What is required>
The output must reproduce each line of the data word for word.

Content starts

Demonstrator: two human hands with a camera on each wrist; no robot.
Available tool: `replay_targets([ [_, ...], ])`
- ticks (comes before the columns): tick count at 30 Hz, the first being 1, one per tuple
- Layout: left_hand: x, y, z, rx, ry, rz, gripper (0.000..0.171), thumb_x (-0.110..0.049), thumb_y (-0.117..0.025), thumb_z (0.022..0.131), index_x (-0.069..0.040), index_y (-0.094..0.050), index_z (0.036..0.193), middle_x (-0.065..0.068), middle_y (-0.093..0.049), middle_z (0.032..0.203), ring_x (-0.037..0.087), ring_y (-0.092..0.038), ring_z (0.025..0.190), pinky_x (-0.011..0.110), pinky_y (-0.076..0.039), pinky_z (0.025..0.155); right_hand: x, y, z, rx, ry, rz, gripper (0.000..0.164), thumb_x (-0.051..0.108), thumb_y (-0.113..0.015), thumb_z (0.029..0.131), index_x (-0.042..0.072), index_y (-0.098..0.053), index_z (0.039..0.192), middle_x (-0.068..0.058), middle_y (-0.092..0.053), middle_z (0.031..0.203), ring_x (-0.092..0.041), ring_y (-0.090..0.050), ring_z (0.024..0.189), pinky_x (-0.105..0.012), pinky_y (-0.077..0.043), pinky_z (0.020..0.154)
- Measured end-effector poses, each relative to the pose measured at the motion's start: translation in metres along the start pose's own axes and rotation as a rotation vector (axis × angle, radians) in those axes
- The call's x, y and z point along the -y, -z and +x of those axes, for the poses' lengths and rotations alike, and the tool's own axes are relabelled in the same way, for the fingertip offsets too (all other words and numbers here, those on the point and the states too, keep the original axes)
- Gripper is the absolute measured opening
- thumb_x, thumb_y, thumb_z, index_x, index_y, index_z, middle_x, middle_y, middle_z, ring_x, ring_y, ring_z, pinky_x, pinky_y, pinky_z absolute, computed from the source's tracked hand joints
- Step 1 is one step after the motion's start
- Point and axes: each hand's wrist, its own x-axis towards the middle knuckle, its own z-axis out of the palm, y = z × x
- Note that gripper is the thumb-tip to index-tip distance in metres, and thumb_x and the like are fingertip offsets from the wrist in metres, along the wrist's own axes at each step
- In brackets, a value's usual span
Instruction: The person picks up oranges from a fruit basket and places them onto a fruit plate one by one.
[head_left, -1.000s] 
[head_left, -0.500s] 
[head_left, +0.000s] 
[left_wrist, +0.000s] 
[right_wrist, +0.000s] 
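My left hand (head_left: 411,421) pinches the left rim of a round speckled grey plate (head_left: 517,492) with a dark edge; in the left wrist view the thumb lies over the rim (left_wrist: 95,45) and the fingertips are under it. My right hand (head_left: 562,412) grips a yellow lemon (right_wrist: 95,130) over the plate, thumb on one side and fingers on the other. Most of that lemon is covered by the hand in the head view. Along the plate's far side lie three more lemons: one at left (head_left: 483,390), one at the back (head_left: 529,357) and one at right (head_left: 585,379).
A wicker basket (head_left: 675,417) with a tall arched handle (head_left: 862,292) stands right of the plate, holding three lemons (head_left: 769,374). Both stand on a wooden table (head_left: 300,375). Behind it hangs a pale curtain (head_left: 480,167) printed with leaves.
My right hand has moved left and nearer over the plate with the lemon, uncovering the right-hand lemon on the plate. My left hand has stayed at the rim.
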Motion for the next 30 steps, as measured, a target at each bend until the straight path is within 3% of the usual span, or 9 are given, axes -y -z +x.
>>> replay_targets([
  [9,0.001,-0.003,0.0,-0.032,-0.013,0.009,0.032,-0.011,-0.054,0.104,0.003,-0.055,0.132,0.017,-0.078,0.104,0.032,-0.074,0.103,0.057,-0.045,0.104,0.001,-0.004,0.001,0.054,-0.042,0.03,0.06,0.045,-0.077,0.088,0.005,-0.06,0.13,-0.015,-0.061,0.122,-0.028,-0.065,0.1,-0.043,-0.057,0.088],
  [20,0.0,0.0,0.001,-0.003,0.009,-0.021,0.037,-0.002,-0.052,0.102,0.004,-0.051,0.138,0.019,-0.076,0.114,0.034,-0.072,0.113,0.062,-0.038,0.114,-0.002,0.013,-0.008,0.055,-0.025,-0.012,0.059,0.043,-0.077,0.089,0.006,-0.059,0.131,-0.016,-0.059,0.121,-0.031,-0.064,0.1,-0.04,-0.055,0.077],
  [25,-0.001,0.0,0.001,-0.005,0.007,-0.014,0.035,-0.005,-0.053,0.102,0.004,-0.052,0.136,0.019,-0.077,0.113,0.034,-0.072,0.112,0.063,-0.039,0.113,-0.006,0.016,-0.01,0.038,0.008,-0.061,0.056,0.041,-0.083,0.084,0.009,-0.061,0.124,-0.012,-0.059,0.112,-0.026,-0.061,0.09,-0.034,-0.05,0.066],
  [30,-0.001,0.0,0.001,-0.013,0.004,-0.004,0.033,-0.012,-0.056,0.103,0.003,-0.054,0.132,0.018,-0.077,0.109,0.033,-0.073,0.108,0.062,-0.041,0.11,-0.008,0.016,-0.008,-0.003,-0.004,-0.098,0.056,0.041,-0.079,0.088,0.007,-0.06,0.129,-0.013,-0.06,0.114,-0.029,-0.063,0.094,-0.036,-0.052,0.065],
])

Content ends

Task answer>
Demonstrator: two human hands with a camera on each wrist; no robot.
Available tool: `replay_targets([ [_, ...], ])`
- ticks (comes before the columns): tick count at 30 Hz, the first being 1, one per tuple
- Layout: left_hand: x, y, z, rx, ry, rz, gripper (0.000..0.171), thumb_x (-0.110..0.049), thumb_y (-0.117..0.025), thumb_z (0.022..0.131), index_x (-0.069..0.040), index_y (-0.094..0.050), index_z (0.036..0.193), middle_x (-0.065..0.068), middle_y (-0.093..0.049), middle_z (0.032..0.203), ring_x (-0.037..0.087), ring_y (-0.092..0.038), ring_z (0.025..0.190), pinky_x (-0.011..0.110), pinky_y (-0.076..0.039), pinky_z (0.025..0.155); right_hand: x, y, z, rx, ry, rz, gripper (0.000..0.164), thumb_x (-0.051..0.108), thumb_y (-0.113..0.015), thumb_z (0.029..0.131), index_x (-0.042..0.072), index_y (-0.098..0.053), index_z (0.039..0.192), middle_x (-0.068..0.058), middle_y (-0.092..0.053), middle_z (0.031..0.203), ring_x (-0.092..0.041), ring_y (-0.090..0.050), ring_z (0.024..0.189), pinky_x (-0.105..0.012), pinky_y (-0.077..0.043), pinky_z (0.020..0.154)
- Measured end-effector poses, each relative to the pose measured at the motion's start: translation in metres along the start pose's own axes and rotation as a rotation vector (axis × angle, radians) in those axes
- The call's x, y and z point along the -y, -z and +x of those axes, for the poses' lengths and rotations alike, and the tool's own axes are relabelled in the same way, for the fingertip offsets too (all other words and numbers here, those on the point and the states too, keep the original axes)
- Gripper is the absolute measured opening
- thumb_x, thumb_y, thumb_z, index_x, index_y, index_z, middle_x, middle_y, middle_z, ring_x, ring_y, ring_z, pinky_x, pinky_y, pinky_z absolute, computed from the source's tracked hand joints
- Step 1 is one step after the motion's start
- Point and axes: each hand's wrist, its own x-axis towards the middle knuckle, its own z-axis out of the palm, y = z × x
- Note that gripper is the thumb-tip to index-tip distance in metres, and thumb_x and the like are fingertip offsets from the wrist in metres, along the wrist's own axes at each step
- In brackets, a value's usual span
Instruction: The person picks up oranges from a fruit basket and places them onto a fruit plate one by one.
[head_left, -1.000s] 
[head_left, -0.500s] 
[head_left, +0.000s] 
[left_wrist, +0.000s] 
[right_wrist, +0.000s] 
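My left hand (head_left: 411,421) pinches the left rim of a round speckled grey plate (head_left: 517,492) with a dark edge; in the left wrist view the thumb lies over the rim (left_wrist: 95,45) and the fingertips are under it. My right hand (head_left: 562,412) grips a yellow lemon (right_wrist: 95,130) over the plate, thumb on one side and fingers on the other. Most of that lemon is covered by the hand in the head view. Along the plate's far side lie three more lemons: one at left (head_left: 483,390), one at the back (head_left: 529,357) and one at right (head_left: 585,379).
A wicker basket (head_left: 675,417) with a tall arched handle (head_left: 862,292) stands right of the plate, holding three lemons (head_left: 769,374). Both stand on a wooden table (head_left: 300,375). Behind it hangs a pale curtain (head_left: 480,167) printed with leaves.
My right hand has moved left and nearer over the plate with the lemon, uncovering the right-hand lemon on the plate. My left hand has stayed at the rim.
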Motion for the next 30 steps, as measured, a target at each bend until the straight path is within 3% of the usual span, or 9 are given, axes -y -z +x.
>>> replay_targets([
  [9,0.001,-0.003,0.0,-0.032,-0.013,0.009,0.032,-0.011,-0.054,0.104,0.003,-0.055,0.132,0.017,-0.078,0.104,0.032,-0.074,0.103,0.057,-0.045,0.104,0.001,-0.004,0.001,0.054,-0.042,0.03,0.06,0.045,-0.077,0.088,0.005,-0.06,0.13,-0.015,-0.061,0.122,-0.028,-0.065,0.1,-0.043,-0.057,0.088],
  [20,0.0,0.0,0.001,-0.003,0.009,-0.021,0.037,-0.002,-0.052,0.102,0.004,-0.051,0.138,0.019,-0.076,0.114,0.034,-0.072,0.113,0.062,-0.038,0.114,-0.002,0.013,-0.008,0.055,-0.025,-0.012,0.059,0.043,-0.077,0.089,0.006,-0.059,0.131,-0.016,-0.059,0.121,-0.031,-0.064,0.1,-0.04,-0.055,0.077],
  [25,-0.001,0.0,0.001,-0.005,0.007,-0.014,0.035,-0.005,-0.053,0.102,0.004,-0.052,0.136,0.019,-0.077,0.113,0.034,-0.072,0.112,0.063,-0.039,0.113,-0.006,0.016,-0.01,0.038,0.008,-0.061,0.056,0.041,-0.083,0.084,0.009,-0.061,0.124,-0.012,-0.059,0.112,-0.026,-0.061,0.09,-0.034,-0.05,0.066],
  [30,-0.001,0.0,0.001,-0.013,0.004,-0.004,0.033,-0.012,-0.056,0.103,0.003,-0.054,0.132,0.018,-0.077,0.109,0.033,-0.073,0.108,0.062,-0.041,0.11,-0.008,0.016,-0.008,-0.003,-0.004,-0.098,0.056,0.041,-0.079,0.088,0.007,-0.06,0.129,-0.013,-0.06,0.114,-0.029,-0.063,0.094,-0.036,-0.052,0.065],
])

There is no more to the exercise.